# TASK DESCRIPTION:
Your answer should be one number: the count of lines below that contain "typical".

# RECORDS PROVIDED:
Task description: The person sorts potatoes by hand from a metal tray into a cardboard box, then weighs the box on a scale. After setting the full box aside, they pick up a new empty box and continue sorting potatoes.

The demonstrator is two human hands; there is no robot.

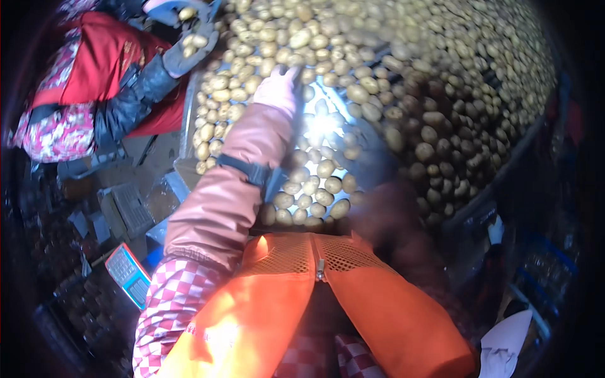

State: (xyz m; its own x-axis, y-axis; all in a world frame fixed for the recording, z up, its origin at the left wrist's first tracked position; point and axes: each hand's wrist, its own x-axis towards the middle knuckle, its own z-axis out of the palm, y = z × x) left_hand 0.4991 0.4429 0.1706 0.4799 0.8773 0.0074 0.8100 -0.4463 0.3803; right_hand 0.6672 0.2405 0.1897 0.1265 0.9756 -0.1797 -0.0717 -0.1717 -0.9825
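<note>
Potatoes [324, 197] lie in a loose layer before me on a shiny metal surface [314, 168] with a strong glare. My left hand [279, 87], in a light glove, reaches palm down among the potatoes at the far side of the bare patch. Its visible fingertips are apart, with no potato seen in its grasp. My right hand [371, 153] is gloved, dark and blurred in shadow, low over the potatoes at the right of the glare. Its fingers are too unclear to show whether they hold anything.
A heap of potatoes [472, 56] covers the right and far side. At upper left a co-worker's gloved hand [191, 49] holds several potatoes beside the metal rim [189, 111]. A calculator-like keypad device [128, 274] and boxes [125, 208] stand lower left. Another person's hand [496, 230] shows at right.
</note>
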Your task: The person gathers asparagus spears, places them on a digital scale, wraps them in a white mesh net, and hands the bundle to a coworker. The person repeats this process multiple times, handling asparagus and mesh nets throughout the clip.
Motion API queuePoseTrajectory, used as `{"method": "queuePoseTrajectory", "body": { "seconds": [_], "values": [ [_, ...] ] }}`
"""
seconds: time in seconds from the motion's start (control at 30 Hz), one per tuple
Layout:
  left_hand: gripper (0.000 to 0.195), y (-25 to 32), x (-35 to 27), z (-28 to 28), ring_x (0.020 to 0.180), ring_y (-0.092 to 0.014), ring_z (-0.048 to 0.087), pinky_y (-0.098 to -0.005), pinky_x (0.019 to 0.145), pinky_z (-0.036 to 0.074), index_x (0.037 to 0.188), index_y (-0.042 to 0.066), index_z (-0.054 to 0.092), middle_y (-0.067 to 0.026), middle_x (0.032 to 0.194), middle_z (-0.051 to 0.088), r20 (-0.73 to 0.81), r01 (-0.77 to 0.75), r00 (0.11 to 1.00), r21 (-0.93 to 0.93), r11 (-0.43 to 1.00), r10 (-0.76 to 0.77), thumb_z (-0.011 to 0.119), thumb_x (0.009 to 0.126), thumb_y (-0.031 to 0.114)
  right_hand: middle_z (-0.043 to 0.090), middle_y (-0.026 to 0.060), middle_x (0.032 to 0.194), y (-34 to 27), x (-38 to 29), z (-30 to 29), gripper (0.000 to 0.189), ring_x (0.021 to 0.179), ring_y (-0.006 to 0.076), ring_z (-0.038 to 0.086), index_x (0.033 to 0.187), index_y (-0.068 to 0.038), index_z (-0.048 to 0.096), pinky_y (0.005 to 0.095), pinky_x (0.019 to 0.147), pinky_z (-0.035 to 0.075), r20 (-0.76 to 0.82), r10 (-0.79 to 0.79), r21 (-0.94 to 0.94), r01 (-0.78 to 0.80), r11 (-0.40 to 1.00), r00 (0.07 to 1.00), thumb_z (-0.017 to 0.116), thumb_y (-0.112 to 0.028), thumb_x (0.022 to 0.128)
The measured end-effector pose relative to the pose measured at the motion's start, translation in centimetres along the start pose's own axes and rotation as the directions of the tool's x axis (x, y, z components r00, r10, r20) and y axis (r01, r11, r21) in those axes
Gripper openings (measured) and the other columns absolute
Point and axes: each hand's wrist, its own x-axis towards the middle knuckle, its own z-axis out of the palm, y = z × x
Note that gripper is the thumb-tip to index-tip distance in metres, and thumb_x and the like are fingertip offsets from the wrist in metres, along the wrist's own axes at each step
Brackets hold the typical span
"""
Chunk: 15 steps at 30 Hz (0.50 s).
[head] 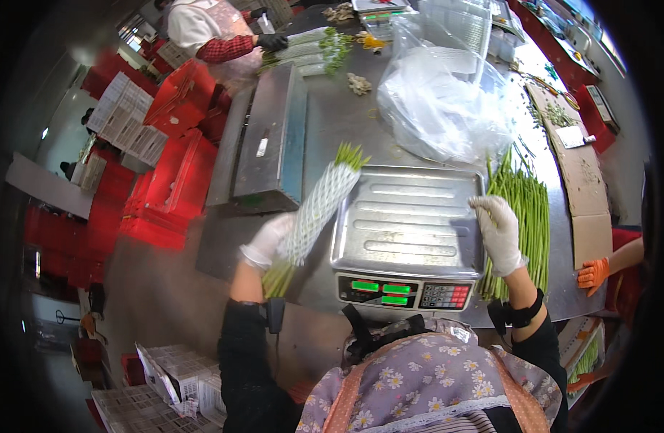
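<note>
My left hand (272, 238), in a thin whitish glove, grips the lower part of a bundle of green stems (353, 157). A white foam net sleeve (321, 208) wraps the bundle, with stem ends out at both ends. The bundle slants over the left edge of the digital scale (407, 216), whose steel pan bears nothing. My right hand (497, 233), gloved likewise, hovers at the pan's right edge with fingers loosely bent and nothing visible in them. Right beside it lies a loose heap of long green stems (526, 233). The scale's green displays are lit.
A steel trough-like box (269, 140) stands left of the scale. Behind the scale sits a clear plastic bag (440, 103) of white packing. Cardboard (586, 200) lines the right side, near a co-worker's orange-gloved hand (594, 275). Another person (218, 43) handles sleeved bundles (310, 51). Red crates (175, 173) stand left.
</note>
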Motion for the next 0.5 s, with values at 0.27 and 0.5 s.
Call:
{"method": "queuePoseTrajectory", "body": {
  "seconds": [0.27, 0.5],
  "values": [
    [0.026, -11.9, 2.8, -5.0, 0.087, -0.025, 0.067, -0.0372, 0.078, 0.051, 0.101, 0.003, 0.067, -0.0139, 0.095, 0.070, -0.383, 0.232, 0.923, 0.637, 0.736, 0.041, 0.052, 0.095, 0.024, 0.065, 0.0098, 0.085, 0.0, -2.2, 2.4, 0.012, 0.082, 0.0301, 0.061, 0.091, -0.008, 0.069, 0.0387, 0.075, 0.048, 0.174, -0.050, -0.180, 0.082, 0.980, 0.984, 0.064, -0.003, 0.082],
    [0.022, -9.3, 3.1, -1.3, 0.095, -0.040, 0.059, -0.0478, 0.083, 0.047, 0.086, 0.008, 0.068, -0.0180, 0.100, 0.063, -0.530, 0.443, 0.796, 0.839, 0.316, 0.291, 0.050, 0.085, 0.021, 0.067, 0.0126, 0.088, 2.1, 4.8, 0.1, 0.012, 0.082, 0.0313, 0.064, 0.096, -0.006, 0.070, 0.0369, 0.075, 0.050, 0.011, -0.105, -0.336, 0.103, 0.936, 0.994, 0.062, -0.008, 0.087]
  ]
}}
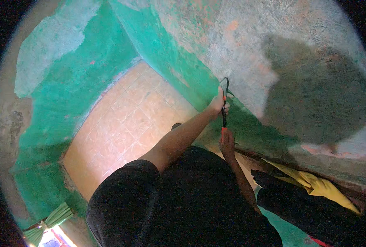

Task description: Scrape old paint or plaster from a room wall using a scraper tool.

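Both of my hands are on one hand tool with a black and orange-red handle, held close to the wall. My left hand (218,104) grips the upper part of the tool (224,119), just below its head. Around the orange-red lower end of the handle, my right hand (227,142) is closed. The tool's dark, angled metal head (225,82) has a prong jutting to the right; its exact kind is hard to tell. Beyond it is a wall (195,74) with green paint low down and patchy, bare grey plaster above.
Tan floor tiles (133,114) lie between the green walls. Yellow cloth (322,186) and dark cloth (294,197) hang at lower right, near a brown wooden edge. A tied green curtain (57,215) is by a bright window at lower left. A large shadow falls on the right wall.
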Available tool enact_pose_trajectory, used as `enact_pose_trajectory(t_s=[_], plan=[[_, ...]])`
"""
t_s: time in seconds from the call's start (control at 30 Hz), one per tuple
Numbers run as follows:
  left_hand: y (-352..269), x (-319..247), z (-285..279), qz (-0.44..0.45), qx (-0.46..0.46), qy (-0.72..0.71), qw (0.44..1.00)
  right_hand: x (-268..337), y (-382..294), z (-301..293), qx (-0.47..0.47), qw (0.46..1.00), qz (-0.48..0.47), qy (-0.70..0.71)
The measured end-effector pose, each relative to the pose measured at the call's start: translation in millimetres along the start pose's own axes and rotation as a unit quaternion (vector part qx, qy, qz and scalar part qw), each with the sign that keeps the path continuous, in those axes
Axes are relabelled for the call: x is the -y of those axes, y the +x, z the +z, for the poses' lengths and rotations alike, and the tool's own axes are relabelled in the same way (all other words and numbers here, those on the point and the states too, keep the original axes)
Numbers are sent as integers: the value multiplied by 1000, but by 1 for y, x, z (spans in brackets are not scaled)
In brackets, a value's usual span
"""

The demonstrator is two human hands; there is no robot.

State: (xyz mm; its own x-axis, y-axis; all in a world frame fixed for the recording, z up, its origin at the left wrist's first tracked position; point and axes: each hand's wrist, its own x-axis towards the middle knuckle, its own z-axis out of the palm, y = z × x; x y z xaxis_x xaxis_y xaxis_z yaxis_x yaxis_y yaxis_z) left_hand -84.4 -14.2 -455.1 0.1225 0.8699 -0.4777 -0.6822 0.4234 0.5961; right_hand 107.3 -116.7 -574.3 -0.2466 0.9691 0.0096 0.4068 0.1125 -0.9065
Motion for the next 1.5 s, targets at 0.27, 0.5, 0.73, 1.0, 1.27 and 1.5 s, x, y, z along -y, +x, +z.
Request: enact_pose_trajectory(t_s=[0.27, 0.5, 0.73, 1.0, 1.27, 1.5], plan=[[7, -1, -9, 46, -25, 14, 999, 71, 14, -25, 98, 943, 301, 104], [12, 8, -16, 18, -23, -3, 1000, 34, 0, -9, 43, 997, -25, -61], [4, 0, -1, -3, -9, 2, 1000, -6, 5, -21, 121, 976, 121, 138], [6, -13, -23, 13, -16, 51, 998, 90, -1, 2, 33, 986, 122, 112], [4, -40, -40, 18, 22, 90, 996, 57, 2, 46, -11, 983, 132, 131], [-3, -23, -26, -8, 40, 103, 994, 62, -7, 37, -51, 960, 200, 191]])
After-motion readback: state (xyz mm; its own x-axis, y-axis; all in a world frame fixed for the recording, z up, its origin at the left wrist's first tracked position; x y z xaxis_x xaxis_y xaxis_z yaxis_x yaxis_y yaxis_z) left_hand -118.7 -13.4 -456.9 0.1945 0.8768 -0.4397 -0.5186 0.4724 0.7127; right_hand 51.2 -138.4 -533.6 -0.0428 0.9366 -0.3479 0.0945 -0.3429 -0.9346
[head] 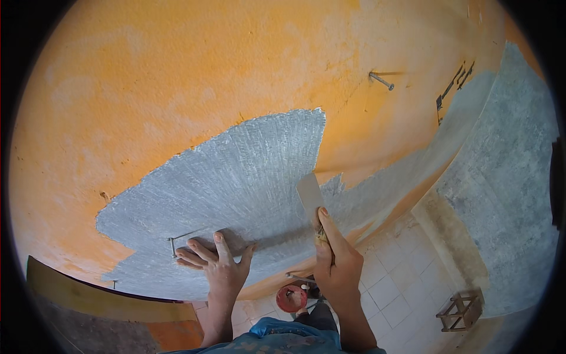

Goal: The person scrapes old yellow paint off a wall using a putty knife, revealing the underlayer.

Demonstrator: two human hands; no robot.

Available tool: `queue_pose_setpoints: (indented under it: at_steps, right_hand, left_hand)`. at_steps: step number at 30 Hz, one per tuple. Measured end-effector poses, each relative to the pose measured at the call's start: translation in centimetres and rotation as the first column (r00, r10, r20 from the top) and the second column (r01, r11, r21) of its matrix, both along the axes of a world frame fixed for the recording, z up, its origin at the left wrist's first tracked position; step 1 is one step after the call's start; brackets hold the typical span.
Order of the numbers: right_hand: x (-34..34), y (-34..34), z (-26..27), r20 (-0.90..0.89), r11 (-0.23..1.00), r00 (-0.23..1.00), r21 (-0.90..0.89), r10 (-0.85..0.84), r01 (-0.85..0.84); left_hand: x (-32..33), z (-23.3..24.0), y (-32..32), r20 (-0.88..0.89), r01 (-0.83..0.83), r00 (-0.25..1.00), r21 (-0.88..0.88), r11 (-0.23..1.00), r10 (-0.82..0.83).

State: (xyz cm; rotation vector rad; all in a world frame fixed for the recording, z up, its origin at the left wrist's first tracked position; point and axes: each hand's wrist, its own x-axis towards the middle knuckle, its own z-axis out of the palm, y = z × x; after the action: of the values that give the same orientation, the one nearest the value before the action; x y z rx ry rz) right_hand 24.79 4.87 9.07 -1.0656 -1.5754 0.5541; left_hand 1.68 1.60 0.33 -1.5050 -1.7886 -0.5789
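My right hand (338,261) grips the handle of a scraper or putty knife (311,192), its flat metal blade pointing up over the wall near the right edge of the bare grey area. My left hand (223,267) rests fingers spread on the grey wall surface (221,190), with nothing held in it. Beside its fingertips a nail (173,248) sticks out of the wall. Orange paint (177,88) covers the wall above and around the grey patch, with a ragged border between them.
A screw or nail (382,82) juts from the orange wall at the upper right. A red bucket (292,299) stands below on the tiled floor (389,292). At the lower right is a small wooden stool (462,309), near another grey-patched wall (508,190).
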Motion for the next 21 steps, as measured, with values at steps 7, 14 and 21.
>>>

# RESPONSE BELOW:
2